Cloud models
September 19, 2025
Cloud models are now in preview, letting you run larger models with fast, datacenter-grade hardware. You can keep using your local tools while running larger models that wouldn’t fit on a personal computer. Ollama’s cloud does not retain your data to ensure privacy and security.

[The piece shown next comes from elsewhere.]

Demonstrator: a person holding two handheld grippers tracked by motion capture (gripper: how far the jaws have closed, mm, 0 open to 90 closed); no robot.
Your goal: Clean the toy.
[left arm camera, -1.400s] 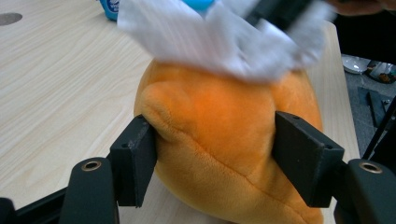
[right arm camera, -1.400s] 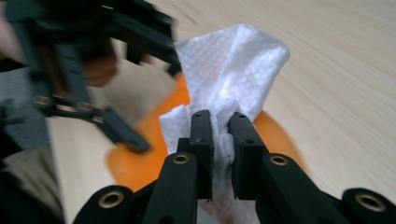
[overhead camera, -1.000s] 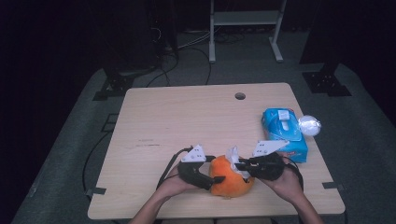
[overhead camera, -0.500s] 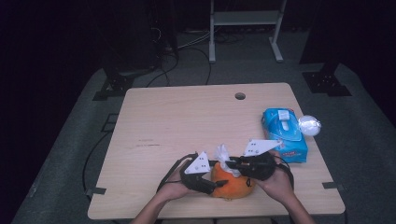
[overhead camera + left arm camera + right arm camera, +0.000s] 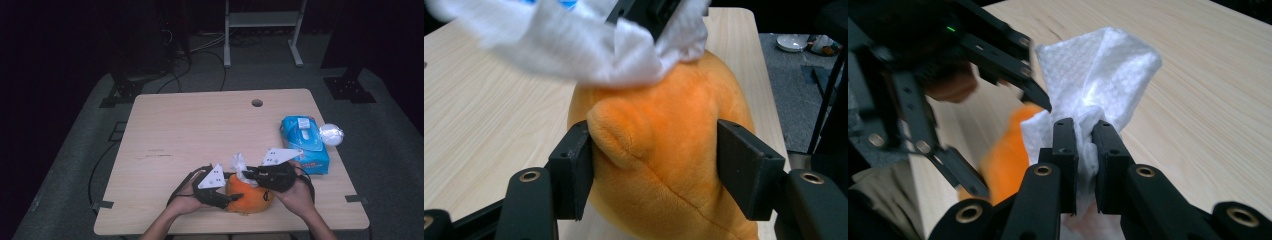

The same Ollama experience is now seamless across both local and in the cloud, integrating with the existing tools you already use. Ollama’s cloud models also work via Ollama’s OpenAI-compatible API.
Get started
Download Ollama v0.12, then open a terminal and run a cloud model:
ollama run qwen3-coder:480b-cloud
Available models
qwen3-coder:480b-cloud
gpt-oss:120b-cloud
gpt-oss:20b-cloud
deepseek-v3.1:671b-cloud
Usage
Cloud models behave like regular models. For example, you can ls
, run
, pull
, and cp
them as needed:
% ollama ls
NAME ID SIZE MODIFIED
gpt-oss:120b-cloud 569662207105 - 5 seconds ago
gpt-oss:20b-cloud 875e8e3a629a - 1 day ago
deepseek-v3.1:671-cloud d3749919e45f - 2 days ago
qwen3-coder:480b-cloud 11483b8f8765 - 2 days ago
Usage in Ollama’s API
JavaScript
First, install Ollama’s JavaScript library:
npm install ollama
Next, pull a cloud model:
ollama pull gpt-oss:120b-cloud
Once the model is available locally, run it using JavaScript:
import ollama from "ollama";
const response = await ollama.chat({
model: "gpt-oss:120b-cloud",
messages: [{ role: "user", content: "Why is the sky blue?" }],
});
console.log(response.message.content);
Python
Download Ollama’s Python library
pip install ollama
Next, pull a cloud model:
ollama pull gpt-oss:120b-cloud
Once the model is available locally, run it using Python:
import ollama
response = ollama.chat(model='gpt-oss:120b-cloud', messages=[
{
'role': 'user',
'content': 'Why is the sky blue?',
},
])
print(response['message']['content'])
cURL
Pull a cloud model:
ollama pull gpt-oss:120b-cloud
Next, call Ollama’s API to run the model
curl http://localhost:11434/api/chat -d '{
"model": "gpt-oss:120b-cloud",
"messages": [{
"role": "user",
"content": "Why is the sky blue?"
}],
"stream": false
}'
Signing in and out
Cloud models use inference compute on ollama.com and require being signed in to ollama.com:
ollama signin
To stay signed out, run:
ollama signout
Cloud API access
Cloud models can also be accessed directly via ollama.com’s API.